Where the data below has the string "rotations", return the whole line.
START AVAILABLE DATA
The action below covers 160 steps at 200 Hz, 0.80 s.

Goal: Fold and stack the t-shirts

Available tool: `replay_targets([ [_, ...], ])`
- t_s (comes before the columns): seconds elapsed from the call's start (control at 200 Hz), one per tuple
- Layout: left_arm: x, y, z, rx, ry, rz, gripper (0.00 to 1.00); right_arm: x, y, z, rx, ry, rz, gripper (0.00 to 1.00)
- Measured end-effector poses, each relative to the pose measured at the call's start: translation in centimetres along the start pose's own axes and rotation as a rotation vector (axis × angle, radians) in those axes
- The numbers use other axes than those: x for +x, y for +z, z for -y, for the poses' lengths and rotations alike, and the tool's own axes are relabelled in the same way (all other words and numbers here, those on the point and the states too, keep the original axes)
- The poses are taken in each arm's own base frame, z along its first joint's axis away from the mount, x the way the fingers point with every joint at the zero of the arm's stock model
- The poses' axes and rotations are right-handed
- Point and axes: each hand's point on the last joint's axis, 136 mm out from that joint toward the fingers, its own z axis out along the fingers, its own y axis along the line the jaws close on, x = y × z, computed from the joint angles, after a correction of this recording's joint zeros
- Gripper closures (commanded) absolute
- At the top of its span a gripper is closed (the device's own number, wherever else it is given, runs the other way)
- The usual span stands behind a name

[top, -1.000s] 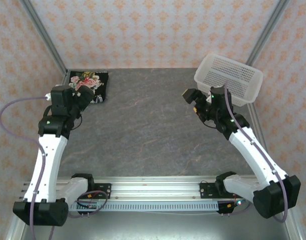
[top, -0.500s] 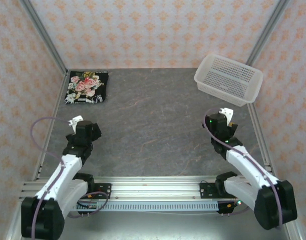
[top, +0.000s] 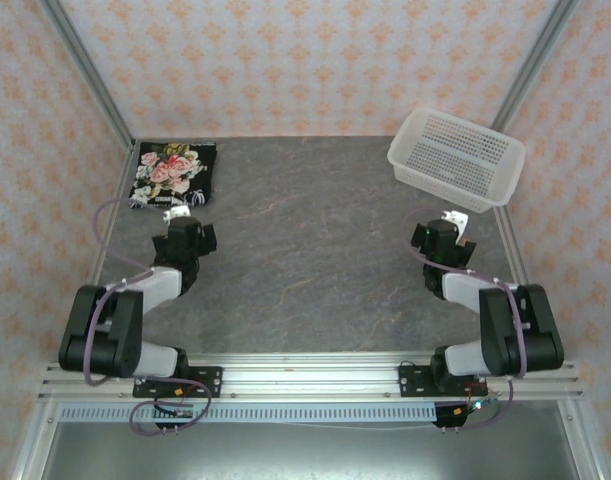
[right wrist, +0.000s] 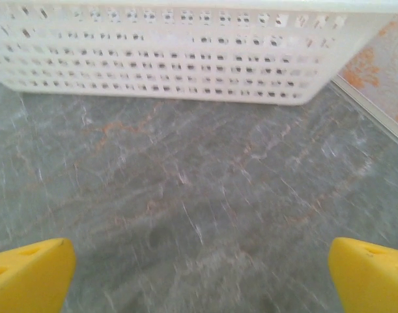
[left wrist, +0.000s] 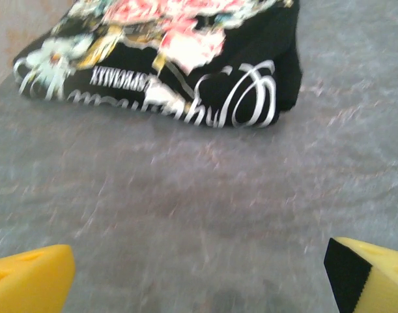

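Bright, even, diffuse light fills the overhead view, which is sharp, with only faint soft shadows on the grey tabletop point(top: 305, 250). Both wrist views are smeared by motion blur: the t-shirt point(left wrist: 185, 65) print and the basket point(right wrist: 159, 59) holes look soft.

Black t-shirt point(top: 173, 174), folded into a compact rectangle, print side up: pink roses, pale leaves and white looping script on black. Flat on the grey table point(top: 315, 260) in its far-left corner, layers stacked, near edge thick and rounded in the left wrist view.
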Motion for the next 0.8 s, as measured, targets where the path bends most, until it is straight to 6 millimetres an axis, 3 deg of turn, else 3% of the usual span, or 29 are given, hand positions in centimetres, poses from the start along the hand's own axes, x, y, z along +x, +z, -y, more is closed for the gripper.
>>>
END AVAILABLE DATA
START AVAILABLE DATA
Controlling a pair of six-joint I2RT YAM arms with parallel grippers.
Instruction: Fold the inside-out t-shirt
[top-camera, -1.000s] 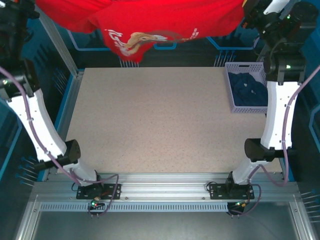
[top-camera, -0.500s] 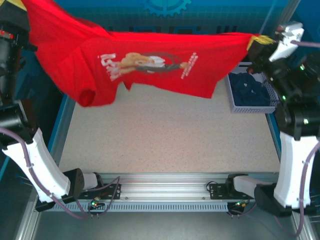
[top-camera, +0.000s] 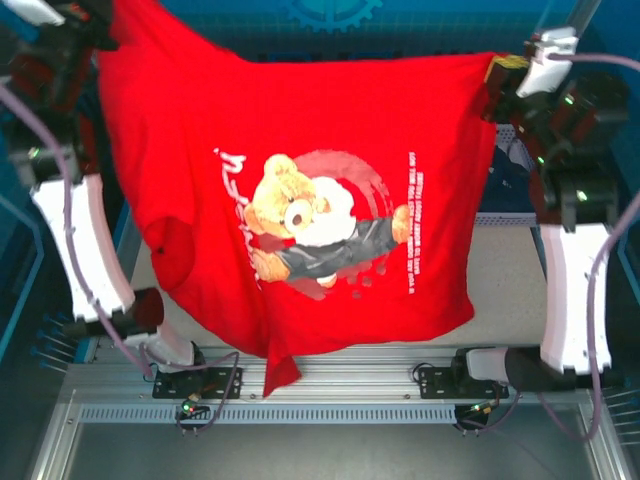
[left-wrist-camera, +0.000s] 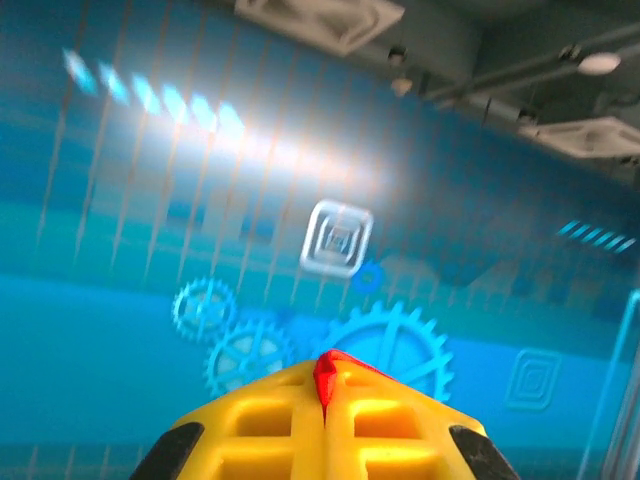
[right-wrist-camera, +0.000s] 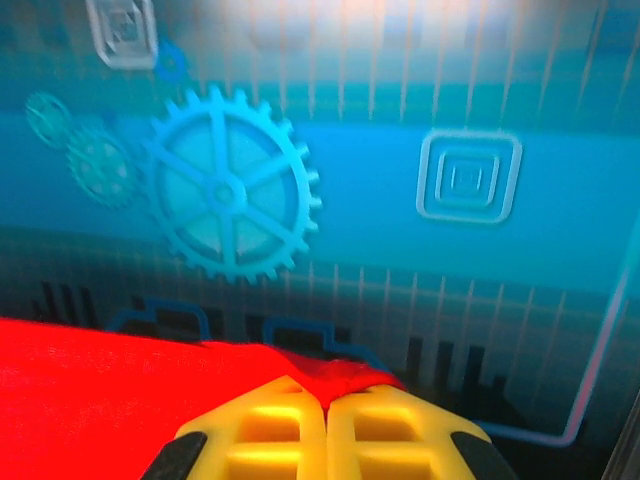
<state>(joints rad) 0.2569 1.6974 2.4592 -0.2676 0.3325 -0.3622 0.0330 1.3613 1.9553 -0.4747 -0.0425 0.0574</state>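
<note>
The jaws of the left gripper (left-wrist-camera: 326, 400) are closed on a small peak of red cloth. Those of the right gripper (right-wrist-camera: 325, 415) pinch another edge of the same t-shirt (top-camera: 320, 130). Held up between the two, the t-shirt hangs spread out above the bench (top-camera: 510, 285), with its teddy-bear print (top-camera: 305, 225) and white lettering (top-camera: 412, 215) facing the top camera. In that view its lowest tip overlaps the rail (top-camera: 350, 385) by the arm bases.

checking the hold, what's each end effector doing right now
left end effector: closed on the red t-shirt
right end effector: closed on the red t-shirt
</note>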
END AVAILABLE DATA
▶ _EXERCISE OUTPUT_
- The numbers use other axes than those: x for +x, y for +z, z for -y, for the poses' lengths and rotations alike, and the tool's own axes are relabelled in the same way (all other words and numbers here, those on the point and the states too, keep the original axes)
- The poses' axes and rotations are right-handed

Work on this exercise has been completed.